## Assignment:
Everything from the line containing "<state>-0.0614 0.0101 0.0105" through the line containing "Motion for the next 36" in the listing below should be copied exactly, and nothing more.

## Entries shown:
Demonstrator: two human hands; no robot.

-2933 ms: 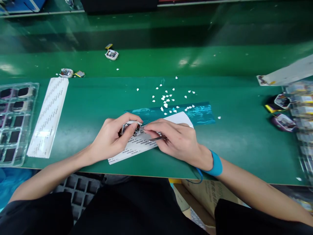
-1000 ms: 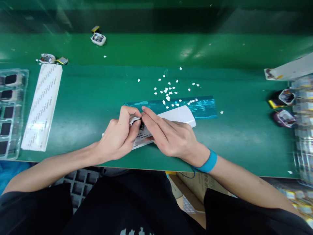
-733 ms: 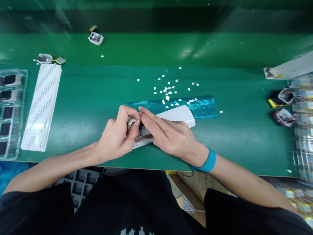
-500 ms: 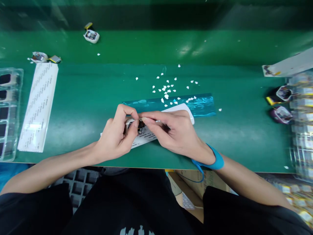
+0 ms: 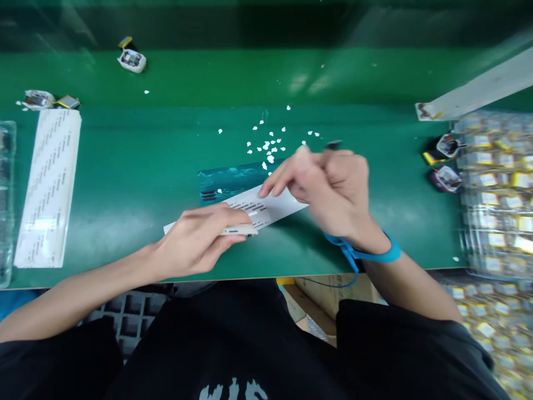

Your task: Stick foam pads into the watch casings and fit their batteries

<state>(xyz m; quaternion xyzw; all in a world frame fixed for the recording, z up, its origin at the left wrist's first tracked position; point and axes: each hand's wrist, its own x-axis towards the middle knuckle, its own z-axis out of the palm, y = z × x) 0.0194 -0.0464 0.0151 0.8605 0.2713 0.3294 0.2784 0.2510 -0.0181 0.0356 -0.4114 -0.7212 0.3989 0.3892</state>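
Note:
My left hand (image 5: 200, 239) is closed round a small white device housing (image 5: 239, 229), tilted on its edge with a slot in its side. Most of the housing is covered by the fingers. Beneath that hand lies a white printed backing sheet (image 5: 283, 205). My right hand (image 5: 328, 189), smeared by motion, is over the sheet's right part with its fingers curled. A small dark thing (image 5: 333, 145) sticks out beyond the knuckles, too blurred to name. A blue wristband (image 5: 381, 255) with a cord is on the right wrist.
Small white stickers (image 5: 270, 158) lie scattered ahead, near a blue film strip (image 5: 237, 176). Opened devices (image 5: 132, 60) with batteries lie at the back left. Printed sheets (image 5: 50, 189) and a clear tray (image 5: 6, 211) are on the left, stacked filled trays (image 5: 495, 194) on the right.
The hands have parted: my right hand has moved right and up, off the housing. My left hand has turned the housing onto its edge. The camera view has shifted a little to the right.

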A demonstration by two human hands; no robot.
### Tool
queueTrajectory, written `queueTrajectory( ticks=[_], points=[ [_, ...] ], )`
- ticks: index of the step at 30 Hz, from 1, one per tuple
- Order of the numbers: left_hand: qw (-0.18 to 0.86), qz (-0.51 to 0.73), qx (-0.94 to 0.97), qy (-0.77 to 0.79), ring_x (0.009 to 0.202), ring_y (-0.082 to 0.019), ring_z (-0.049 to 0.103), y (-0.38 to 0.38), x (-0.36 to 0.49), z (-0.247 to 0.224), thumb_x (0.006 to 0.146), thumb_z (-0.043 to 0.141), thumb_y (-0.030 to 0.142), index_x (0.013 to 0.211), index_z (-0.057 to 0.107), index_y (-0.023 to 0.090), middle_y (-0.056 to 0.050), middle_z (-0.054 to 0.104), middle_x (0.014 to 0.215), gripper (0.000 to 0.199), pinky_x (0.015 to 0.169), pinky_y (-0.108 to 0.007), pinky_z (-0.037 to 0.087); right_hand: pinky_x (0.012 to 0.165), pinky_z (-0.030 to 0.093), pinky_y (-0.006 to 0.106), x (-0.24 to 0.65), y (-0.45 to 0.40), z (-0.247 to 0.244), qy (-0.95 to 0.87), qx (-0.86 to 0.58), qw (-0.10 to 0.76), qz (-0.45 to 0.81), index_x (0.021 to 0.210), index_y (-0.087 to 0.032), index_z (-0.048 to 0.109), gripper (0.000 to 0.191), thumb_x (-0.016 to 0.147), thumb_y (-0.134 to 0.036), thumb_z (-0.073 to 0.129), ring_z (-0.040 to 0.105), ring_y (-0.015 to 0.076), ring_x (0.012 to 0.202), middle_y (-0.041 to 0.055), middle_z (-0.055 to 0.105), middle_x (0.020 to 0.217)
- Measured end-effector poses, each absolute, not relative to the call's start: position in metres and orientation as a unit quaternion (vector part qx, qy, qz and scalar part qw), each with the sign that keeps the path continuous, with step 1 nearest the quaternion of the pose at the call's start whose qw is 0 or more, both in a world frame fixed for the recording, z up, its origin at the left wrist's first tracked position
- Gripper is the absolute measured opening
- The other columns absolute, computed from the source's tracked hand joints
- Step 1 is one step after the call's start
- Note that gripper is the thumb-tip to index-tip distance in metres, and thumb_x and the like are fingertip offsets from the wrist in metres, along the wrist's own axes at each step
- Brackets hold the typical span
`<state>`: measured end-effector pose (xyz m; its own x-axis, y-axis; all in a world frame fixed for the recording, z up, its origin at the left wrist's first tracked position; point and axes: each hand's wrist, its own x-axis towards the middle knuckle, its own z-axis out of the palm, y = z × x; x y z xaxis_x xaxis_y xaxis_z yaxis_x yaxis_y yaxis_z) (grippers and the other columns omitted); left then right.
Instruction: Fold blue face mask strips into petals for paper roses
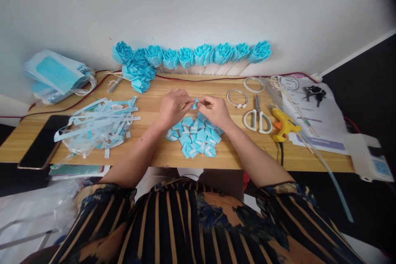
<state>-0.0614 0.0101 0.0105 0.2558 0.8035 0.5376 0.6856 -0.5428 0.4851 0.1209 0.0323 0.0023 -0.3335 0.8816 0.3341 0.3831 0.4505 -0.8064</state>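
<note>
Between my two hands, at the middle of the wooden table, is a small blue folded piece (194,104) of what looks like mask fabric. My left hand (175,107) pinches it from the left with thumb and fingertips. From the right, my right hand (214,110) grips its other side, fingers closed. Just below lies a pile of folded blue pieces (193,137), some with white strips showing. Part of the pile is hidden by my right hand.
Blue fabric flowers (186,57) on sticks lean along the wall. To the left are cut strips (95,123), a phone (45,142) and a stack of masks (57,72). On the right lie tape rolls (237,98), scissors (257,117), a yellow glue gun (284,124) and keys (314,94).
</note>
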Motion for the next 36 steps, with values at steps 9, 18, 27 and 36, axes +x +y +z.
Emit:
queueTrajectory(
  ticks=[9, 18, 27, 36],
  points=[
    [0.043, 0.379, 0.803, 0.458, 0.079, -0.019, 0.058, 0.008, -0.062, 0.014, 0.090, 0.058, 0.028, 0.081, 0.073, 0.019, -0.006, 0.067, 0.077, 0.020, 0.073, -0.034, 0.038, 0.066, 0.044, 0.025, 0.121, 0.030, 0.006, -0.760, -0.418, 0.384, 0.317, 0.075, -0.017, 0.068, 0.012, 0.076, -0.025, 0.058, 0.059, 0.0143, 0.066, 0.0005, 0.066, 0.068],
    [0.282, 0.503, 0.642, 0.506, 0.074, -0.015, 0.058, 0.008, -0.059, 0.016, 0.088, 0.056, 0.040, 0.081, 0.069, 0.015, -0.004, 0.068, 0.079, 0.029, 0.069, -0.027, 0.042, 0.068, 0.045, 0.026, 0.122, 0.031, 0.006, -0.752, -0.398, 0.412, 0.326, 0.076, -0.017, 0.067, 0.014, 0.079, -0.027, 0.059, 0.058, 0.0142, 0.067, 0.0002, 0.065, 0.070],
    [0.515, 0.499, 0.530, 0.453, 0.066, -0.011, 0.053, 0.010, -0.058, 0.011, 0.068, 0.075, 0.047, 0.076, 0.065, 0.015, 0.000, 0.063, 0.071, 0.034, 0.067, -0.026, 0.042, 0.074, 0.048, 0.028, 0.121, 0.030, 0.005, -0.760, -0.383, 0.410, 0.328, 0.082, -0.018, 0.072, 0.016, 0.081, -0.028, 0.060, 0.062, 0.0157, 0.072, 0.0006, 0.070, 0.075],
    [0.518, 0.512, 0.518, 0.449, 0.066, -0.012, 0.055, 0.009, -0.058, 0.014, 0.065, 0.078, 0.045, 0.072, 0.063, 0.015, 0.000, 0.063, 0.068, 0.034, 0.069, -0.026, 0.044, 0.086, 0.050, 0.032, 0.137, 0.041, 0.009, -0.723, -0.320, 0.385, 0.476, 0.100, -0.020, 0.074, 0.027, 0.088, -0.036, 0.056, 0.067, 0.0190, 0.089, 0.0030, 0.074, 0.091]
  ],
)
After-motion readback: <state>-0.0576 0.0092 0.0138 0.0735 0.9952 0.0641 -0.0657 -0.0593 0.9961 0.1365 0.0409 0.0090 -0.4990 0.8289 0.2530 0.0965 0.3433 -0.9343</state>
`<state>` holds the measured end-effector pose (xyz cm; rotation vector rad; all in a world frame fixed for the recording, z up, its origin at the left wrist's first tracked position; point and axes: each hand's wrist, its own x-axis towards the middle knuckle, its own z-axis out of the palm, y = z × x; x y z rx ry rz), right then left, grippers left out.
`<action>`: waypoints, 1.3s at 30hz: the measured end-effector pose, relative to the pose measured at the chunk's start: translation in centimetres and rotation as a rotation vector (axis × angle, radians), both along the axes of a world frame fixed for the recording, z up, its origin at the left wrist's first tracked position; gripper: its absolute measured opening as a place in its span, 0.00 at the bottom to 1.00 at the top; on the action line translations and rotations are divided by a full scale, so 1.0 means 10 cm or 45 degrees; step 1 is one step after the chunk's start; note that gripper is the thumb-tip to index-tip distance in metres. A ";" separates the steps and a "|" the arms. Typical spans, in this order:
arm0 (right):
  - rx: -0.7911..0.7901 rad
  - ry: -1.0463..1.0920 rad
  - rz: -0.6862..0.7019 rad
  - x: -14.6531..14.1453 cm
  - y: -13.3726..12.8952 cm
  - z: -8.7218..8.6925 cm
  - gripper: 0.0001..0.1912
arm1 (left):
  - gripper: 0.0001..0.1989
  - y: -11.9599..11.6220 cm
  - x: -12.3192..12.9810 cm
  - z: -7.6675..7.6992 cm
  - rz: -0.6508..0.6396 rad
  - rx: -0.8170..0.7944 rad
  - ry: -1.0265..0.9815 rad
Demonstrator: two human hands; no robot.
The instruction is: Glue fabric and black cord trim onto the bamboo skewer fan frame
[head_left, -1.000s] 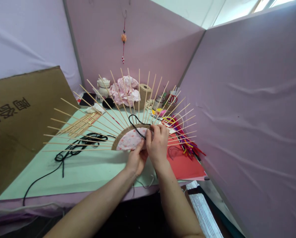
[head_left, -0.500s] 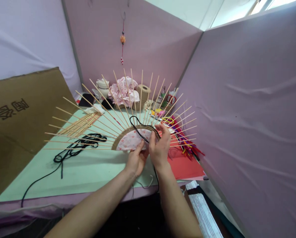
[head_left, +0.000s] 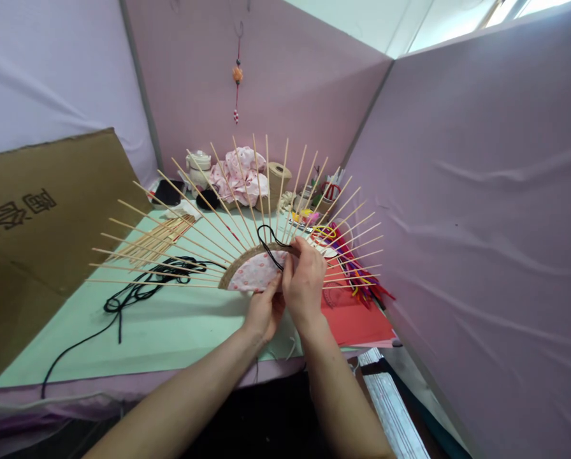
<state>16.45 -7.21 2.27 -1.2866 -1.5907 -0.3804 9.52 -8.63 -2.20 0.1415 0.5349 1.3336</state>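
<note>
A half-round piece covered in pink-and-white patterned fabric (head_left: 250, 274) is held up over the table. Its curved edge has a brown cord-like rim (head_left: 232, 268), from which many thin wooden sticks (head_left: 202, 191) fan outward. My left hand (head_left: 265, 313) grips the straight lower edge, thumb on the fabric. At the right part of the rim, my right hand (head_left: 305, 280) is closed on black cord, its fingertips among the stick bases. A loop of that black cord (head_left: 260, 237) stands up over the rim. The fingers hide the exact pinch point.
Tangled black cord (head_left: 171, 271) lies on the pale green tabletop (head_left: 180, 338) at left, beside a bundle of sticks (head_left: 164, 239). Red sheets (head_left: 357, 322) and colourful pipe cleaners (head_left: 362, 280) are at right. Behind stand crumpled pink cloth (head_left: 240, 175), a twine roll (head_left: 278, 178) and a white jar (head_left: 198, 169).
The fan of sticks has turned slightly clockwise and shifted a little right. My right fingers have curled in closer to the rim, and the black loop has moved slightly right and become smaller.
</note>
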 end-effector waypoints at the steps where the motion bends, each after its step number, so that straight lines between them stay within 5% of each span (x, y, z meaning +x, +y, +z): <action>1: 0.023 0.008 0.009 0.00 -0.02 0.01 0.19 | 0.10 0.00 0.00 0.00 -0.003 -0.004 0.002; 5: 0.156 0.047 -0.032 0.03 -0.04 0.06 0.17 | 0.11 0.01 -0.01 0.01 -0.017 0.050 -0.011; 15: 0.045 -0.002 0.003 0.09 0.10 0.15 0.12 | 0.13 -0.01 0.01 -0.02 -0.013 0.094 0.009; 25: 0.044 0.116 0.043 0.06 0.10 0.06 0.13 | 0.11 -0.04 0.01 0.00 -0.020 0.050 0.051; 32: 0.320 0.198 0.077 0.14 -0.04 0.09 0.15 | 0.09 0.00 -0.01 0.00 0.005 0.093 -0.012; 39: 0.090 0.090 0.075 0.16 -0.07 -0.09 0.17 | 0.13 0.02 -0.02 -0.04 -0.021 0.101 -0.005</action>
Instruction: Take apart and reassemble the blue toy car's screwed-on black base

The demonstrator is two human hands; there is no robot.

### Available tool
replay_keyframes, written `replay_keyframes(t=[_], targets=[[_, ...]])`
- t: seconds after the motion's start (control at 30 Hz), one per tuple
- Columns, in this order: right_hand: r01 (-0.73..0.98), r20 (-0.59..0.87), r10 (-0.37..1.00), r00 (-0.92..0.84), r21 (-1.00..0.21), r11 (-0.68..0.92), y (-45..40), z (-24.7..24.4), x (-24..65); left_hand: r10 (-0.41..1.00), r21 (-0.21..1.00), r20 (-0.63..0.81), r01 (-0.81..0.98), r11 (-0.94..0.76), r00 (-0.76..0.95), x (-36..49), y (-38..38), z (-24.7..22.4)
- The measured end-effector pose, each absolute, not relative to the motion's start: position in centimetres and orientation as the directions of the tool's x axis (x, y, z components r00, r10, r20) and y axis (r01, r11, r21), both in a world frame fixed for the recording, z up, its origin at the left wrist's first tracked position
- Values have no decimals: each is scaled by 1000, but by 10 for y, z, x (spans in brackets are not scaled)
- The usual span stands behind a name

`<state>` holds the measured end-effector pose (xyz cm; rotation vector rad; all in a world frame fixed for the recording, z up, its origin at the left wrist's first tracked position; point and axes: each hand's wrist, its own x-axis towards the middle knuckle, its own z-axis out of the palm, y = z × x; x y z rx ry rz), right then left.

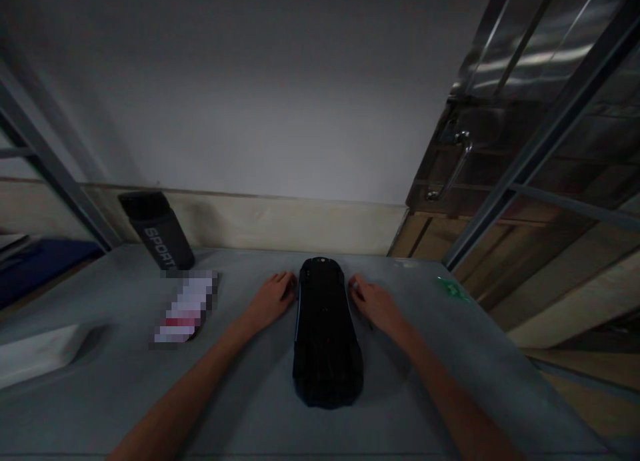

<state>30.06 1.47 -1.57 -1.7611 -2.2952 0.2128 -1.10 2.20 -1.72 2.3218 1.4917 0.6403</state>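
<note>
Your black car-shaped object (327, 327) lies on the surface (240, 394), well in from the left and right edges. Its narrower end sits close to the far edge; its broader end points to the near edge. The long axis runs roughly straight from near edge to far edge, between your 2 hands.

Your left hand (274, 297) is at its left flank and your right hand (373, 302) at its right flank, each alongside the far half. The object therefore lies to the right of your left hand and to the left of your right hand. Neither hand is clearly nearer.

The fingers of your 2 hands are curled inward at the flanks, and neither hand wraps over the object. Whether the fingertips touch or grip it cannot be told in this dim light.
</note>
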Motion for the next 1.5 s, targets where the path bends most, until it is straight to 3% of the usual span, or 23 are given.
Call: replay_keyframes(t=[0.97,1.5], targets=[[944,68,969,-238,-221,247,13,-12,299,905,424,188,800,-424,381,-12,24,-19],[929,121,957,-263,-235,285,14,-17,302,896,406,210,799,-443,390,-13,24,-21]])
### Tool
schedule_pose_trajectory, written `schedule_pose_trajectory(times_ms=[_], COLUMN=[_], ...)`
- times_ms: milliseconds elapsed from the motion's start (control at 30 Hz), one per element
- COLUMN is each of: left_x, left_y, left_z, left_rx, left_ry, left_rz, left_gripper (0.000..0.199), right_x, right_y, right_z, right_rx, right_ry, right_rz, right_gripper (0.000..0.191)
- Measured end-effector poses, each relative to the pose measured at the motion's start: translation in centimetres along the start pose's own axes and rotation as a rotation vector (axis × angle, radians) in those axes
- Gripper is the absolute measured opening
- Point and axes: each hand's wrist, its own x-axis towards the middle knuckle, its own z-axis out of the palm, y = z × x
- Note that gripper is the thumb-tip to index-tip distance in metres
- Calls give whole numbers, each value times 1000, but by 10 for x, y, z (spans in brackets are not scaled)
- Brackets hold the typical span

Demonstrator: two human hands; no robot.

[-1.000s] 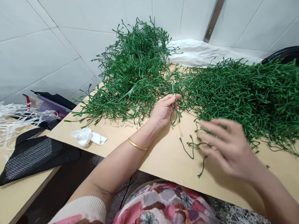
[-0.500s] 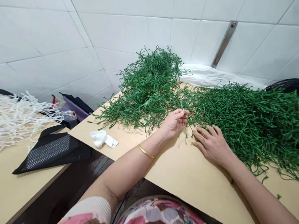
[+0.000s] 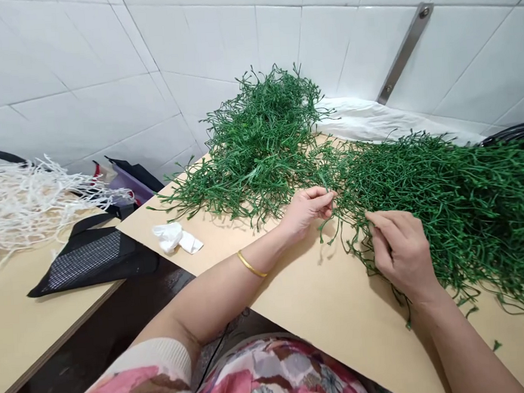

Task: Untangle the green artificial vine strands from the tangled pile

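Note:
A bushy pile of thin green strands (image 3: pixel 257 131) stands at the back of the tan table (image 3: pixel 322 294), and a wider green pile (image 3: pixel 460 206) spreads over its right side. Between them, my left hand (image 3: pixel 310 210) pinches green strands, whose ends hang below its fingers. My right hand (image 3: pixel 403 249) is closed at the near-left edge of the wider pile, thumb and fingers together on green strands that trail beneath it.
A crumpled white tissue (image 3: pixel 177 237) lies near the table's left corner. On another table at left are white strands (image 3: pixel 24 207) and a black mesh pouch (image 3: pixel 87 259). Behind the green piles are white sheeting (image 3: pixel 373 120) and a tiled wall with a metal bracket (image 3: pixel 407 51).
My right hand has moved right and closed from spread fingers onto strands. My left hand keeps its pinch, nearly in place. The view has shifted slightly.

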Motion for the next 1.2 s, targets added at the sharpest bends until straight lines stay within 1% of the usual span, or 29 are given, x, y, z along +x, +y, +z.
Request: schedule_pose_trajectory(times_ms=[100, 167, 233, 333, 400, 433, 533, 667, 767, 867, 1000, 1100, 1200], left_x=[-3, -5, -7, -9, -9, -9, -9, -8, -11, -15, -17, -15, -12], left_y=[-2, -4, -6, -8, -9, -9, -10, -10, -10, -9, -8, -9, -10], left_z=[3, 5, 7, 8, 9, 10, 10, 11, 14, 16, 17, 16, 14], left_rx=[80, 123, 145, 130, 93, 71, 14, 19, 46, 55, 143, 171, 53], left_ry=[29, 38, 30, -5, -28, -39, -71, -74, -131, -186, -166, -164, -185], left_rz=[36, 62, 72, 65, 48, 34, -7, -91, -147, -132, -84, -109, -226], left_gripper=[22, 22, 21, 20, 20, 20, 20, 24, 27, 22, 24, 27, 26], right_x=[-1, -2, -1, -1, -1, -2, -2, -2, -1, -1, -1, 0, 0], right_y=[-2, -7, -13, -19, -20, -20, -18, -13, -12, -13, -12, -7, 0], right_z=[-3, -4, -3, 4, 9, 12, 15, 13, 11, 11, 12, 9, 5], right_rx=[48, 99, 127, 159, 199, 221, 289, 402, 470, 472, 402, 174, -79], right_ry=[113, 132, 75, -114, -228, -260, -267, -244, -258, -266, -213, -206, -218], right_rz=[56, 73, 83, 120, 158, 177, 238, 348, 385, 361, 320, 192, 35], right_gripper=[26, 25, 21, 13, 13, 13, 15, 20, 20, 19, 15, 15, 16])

## Response:
<state>-0.0614 0.0101 0.0105 0.2558 0.8035 0.5376 0.6856 -0.5428 0.4851 0.1209 0.0323 0.0023 -0.3335 0.8816 0.3341 0.3831 0.4505 -0.8064</state>
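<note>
Between my two hands, at the middle of the wooden table, is a small blue folded piece (194,104) of what looks like mask fabric. My left hand (175,107) pinches it from the left with thumb and fingertips. From the right, my right hand (214,110) grips its other side, fingers closed. Just below lies a pile of folded blue pieces (193,137), some with white strips showing. Part of the pile is hidden by my right hand.
Blue fabric flowers (186,57) on sticks lean along the wall. To the left are cut strips (95,123), a phone (45,142) and a stack of masks (57,72). On the right lie tape rolls (237,98), scissors (257,117), a yellow glue gun (284,124) and keys (314,94).
</note>
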Motion for the next 36 steps, with values at steps 9, 18, 27 and 36, axes +x +y +z.

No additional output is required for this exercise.